3. Key Contributions

• Clinical Relevance: This is one of the first studies to evaluate anodized surfaces on SLM-fabricated titanium that has undergone a clinical-grade polishing protocol prior to nanostructuring. Most previous studies used machined or unpolished SLM surfaces.
• Dual-Approach Validation: The study uniquely assesses the "race for the surface" by simultaneously testing cell integration and bacterial colonization on the exact same surface modifications.
• Aesthetic Discovery: The authors noted that the anodization process imparted a yellow/gold color to the discs, which could offer an aesthetic advantage by masking the underlying grey titanium beneath the gingiva.

4. Key Results

• Surface Characteristics:

  • Anodization successfully created nanotubes with a diameter of ~100 nm, wall thickness of 15 nm, and length of ~500 nm.
  • Roughness: The nanotubular structure did not significantly alter the micrometric roughness; Ra remained ~0.2 µm (within the clinical threshold for low bacterial adhesion).
  • Wettability: Anodized surfaces (SLM-ANO) became significantly more hydrophilic (Contact Angle 29.5°) compared to polished controls (63–73°).
  • Protein Adsorption: No significant difference was found in the adsorption of salivary proteins or BSA between the groups.

• Cellular Response (HGFs):

  • Cytocompatibility: Both surfaces supported high cell viability (>95%) and similar proliferation rates.
  • Adhesion Strength: HGFs on SLM-ANO surfaces showed significantly higher resistance to enzymatic detachment (trypsin) at both 6h and 36h compared to controls.
  • Morphology: Cells on SLM-ANO exhibited numerous filopodia anchoring directly to the nanotube edges.
  • Vinculin Distribution: On SLM-ANO, vinculin was uniformly distributed across the cell membrane, whereas on controls, it was restricted to cell edges.
  • Gene Expression: Vinculin (VCL) gene expression was upregulated on SLM-ANO surfaces.
  • Alignment: Cells on both SLM-ANO and MP-CTRL showed uniform alignment (guided by polishing grooves), unlike random alignment on plastic.

• Bacterial Response:

  • S. gordonii Adhesion: There was no significant difference in bacterial colonization (CFU/mm²) between the anodized SLM surfaces and the polished controls. The nanotubes did not inhibit the early colonizer.

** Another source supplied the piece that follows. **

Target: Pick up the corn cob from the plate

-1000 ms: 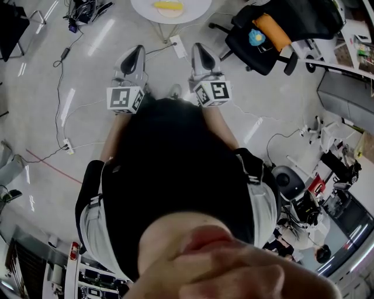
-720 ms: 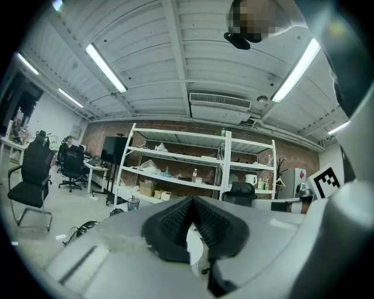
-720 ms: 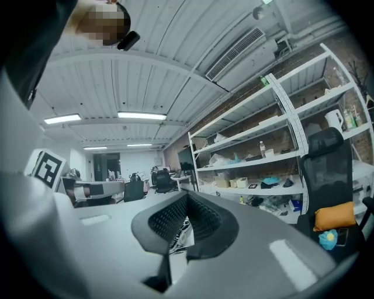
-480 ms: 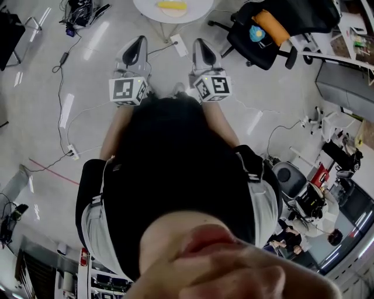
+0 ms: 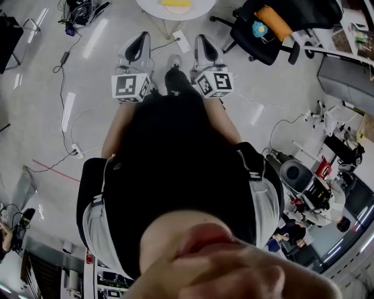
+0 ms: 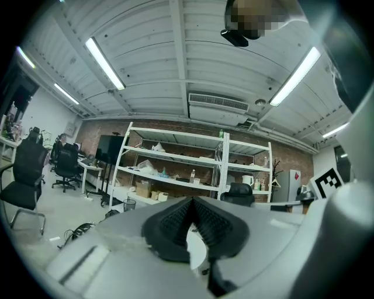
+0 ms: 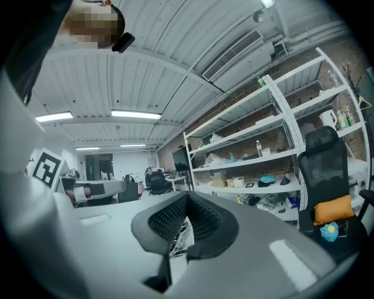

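Note:
The yellow corn cob (image 5: pixel 175 2) lies on a pale plate (image 5: pixel 173 10) on a round white table (image 5: pixel 201 9), cut off by the top edge of the head view. Both grippers are held level in front of the person's body, short of the table. My left gripper (image 5: pixel 142 37) points toward the table's left side with its jaws shut and empty. My right gripper (image 5: pixel 203 40) points toward the right side, also shut and empty. In the left gripper view the ribbed pads (image 6: pixel 175 219) meet, as do the pads (image 7: pixel 166 219) in the right gripper view. Neither gripper view shows the corn.
A black office chair (image 5: pixel 263 41) with an orange cushion (image 5: pixel 272 22) stands right of the table. Cables (image 5: pixel 61 64) and a power strip (image 5: pixel 75 153) lie on the floor at left. The person's shoe (image 5: pixel 174 63) is between the grippers. Shelving (image 6: pixel 175 169) lines the far wall.
The person has stepped toward the table. Both grippers have moved forward with them, and the table with the corn has slid toward the top edge. A shoe now shows between the grippers.

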Demonstrator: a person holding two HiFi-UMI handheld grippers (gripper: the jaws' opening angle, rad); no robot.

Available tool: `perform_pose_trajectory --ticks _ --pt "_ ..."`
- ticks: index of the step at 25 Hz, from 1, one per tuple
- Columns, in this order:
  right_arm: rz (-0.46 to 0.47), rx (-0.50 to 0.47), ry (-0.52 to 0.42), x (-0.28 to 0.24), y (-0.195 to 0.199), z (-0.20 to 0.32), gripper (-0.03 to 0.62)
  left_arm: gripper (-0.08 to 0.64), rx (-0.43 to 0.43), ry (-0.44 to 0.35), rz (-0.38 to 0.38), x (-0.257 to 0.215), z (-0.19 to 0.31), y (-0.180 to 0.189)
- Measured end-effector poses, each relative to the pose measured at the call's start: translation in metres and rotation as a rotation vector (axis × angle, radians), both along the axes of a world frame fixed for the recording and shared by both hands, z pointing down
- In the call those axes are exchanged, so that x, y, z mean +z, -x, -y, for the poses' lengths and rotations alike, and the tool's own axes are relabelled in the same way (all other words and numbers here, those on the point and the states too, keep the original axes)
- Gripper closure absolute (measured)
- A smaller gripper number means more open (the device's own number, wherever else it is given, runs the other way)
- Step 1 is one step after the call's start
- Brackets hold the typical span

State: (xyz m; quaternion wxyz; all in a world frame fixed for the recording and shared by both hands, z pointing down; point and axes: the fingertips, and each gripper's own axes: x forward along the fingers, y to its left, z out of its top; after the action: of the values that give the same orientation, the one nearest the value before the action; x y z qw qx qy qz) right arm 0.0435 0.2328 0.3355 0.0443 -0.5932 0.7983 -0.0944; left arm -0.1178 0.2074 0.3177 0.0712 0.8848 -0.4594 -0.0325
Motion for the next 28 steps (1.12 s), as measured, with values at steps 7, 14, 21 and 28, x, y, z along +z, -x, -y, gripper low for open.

5. Significance and Conclusion

The study concludes that SLM-manufactured, polished, and anodized Ti6Al4V surfaces offer a promising solution for dental abutments:

1. Enhanced Soft Tissue Integration: The nanotubular structure significantly improves the adhesion strength and focal adhesion formation of human gingival fibroblasts without compromising cell viability.
2. Controlled Bacterial Risk: Crucially, this enhancement in cell adhesion did not come at the cost of increased bacterial adhesion. The surface maintained the low bacterial colonization levels associated with the standard polished control.
3. Clinical Viability: The combination of SLM (for customization), pre-polishing (for clinical relevance), and anodization (for bioactivity) creates a reproducible surface that promotes the "race for the surface" in favor of host cells.

Future Directions: The authors note that further studies are needed to include human epithelial cells (to assess the full soft tissue barrier) and multi-species bacterial biofilms to better simulate the complex oral ecosystem.